Ryan’s Dining Room

This is an almost great composition, save for the dreaded TANGENCIES along the top edge (i.e. space killers, because they glue the drawing to its frame). In a composition in which everything else but the potted plant is cropped or overlapped, I’d probably opt for cropping the top of the windows (on the left), which also throws more attention to the plant at the center.

But you could also open up the space a little (on the right side as well) for another good solution.

Matisse

Charles Sheeler, American Interior, 1934

Grace’s Living Room

I’ve made some adjustments in Photoshop to show you how the following suggestions would look.

Notes:

Opening up the foreground just a bit more gives a better foundation for the furniture and bookcase and gives the viewer a visual “foothold” in the space.

Bookshelves aren’t paper thin–showing their dimension helps to divide and articulate the space, strengthen the character of the room, and make it more convincing. Likewise the mullions on the French door.

The base of the side table needs to be lower than the baseboard–otherwise it appears to be floating.

Making the base of the side table tangent to the bottom edge inhibits the perception of space; neither in nor out of the picture.

In yours, the bottom of the French door extends well beyond the bottom of the door opening. By correcting it it moves back in space, more unified with the plane of the bookcase.

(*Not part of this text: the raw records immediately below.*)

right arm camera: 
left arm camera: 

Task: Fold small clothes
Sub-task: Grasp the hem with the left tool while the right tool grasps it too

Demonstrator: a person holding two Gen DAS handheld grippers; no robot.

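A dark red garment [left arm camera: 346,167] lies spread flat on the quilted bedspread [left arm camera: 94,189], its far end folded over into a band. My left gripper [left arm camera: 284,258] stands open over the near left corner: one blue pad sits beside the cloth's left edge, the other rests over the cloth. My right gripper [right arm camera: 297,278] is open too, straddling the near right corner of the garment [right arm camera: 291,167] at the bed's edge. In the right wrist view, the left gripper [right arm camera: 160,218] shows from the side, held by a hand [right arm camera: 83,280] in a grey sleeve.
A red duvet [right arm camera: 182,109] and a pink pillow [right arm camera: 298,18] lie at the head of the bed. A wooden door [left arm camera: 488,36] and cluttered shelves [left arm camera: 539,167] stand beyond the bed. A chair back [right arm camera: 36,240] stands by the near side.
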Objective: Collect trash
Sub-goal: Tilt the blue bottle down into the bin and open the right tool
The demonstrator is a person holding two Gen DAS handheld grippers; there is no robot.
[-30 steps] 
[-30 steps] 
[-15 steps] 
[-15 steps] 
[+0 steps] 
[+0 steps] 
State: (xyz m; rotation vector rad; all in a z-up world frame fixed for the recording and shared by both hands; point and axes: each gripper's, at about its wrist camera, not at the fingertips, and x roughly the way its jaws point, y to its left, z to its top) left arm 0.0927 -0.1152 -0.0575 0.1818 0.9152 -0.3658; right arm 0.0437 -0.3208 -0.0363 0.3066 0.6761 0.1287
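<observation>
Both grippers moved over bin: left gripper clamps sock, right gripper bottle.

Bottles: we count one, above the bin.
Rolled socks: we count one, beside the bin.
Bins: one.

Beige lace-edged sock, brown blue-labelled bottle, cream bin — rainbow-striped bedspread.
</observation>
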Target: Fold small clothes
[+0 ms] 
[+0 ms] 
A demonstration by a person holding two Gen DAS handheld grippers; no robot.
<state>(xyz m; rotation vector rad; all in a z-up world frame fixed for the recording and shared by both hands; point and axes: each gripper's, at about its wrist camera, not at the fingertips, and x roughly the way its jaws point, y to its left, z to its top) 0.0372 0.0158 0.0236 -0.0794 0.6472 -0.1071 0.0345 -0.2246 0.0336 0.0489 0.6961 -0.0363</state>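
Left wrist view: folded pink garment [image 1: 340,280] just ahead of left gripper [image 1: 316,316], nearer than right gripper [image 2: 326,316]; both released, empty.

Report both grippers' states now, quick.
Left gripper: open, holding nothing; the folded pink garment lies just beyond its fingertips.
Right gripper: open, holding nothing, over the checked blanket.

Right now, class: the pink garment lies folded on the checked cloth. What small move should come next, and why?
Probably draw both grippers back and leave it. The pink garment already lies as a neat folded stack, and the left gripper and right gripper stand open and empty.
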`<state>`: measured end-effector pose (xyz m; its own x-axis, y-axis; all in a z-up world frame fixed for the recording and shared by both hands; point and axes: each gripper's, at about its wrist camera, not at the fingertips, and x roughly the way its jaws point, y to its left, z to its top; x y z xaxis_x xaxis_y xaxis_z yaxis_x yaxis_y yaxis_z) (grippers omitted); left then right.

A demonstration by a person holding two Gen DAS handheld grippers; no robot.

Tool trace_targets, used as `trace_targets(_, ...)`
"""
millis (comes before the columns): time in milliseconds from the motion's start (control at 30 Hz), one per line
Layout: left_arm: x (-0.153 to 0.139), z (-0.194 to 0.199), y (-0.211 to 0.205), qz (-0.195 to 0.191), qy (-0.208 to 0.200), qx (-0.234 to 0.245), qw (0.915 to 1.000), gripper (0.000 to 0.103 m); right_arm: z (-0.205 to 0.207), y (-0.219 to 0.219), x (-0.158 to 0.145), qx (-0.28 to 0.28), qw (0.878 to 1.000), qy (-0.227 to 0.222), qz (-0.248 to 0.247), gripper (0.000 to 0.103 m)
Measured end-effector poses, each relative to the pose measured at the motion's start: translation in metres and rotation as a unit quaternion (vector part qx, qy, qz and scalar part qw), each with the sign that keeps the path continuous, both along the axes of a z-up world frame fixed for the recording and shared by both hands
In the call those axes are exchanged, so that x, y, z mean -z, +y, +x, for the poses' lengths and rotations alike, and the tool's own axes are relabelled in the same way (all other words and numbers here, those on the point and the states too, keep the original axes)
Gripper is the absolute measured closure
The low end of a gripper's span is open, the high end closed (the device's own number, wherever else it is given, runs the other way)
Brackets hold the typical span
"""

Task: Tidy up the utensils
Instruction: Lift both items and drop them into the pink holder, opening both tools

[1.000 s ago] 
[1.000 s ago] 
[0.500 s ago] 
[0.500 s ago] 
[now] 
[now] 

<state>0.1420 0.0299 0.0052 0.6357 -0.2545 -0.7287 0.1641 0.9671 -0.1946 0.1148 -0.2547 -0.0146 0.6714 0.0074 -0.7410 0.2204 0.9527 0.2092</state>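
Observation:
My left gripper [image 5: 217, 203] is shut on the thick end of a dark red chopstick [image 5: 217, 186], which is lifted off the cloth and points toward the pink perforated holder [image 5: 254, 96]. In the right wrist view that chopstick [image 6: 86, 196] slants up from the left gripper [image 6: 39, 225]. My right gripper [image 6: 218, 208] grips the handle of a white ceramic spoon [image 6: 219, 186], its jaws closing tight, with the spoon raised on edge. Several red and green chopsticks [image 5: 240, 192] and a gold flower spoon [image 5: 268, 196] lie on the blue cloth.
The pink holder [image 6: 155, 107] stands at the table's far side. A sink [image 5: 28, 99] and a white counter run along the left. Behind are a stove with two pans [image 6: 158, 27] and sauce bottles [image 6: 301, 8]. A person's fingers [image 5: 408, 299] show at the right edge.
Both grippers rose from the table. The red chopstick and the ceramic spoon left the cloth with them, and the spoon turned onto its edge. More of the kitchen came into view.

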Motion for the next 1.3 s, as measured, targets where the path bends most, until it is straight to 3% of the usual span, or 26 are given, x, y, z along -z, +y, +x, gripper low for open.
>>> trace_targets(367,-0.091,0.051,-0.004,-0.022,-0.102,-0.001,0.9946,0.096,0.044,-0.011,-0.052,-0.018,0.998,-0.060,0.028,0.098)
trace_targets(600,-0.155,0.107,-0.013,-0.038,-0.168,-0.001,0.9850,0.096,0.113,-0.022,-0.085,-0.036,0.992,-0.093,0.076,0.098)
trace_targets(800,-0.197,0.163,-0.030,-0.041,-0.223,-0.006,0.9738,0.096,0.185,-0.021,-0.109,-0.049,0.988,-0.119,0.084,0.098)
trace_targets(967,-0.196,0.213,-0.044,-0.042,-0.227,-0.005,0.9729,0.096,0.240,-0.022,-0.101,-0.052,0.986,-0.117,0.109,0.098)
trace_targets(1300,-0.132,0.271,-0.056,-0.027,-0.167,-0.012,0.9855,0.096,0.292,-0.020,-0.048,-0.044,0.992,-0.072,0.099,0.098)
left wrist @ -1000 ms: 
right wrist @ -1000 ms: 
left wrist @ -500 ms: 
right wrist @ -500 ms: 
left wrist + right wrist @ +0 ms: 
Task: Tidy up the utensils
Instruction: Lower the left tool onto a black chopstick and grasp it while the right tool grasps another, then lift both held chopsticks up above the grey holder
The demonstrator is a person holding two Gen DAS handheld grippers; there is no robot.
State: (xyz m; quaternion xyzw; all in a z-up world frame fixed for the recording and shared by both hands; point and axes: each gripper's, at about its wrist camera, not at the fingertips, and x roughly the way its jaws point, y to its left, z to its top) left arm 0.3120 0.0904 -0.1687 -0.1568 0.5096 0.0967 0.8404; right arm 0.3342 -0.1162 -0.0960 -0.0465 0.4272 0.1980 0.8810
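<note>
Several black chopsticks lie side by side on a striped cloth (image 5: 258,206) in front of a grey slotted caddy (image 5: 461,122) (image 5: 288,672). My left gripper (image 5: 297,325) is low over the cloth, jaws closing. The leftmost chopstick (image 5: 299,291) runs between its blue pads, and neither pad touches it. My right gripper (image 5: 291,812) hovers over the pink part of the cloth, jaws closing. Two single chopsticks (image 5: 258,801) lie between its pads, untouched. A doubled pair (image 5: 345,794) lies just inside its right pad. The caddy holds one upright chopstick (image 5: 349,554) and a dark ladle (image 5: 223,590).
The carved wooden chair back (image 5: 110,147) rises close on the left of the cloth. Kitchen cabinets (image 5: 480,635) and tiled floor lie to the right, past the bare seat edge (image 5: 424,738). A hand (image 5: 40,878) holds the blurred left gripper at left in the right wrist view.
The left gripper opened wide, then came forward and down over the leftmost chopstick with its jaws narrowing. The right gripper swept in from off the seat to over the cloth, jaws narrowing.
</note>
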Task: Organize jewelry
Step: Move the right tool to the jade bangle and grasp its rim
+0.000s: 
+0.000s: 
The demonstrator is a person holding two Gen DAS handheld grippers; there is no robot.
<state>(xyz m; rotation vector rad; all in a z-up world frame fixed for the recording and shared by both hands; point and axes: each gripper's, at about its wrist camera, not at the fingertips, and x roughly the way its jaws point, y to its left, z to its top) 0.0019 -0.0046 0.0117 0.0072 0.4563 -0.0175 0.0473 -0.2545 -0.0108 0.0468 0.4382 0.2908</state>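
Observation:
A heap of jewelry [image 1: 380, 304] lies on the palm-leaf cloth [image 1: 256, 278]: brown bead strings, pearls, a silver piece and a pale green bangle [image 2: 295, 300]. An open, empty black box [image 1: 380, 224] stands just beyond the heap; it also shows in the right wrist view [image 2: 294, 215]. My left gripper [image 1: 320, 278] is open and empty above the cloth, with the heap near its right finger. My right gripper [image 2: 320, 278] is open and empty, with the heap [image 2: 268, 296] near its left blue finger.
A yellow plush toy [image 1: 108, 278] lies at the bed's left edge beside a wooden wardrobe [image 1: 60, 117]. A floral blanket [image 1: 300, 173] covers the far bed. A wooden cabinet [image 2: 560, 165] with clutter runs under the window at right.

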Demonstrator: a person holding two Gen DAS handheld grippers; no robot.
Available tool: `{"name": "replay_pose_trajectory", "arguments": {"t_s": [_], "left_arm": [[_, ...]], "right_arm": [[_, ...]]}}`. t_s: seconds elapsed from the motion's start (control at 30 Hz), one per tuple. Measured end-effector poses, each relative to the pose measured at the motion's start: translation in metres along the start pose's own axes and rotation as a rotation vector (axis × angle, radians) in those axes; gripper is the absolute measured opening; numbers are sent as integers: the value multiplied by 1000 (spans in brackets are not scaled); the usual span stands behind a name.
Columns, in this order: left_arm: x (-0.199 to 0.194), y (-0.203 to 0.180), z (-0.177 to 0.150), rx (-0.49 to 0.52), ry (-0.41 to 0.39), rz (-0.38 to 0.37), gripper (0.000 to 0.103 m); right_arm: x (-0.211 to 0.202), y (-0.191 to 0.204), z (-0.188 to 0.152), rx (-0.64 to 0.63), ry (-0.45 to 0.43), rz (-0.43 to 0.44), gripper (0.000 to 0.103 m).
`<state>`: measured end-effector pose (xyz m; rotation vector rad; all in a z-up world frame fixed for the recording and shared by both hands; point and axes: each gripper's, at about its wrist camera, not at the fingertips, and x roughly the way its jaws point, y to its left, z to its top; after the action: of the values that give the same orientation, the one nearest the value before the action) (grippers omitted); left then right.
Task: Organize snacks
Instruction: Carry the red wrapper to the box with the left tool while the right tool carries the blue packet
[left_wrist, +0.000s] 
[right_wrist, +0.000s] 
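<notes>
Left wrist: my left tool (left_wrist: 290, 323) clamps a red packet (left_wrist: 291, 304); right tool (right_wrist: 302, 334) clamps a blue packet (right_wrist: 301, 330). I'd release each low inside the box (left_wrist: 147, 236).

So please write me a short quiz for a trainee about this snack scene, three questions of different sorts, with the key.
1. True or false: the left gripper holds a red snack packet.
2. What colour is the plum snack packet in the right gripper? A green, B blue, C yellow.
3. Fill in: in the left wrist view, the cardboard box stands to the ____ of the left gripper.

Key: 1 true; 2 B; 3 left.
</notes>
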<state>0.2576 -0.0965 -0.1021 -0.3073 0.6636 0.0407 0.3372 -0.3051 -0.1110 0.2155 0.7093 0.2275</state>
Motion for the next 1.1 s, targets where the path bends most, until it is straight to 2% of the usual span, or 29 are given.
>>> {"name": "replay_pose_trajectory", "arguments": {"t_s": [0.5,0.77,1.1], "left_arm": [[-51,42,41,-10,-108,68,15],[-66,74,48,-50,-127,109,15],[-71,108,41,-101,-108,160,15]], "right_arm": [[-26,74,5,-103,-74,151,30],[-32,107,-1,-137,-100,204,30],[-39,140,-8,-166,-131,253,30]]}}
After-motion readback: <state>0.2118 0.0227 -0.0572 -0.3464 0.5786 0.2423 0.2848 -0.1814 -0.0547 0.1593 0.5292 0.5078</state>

Avigdor Arikha, Books, 1977, Oil on canvas, 39.5 x 31.75 inches

A similar composition by Avigdor Arika (1929-2010). You’ll note he also crops out the floor, but he does it a little higher so that its more decisive and not teetering on a tipping point (i.e., is it in or is it out?). Note too the slight angle of the French door (which happens to be more in the foreground than yours) to urge the eye into the scene. You do this nicely with the top of the door frame in the upper right, but better had it been drawn without a bow in it–oh, unless it’s an arched door opening, in which case that could be more convincing as well.

Grace BT Drawing in Place

First, use Details/Structure, Highlights, and Selective (in Snapseed)  to increase the contrast and strengthen the reproduction:

And in the drawing itself…

1. Use a barrier sheet to avoid smudges.

2. Make horizontal lines horizontal and the few vertical lines vertical. This would create a more uniform visual pressure across the whole composition, the better to examine the compartmentalized “evidence” in this tableau of faux rustification (to pick up on your take).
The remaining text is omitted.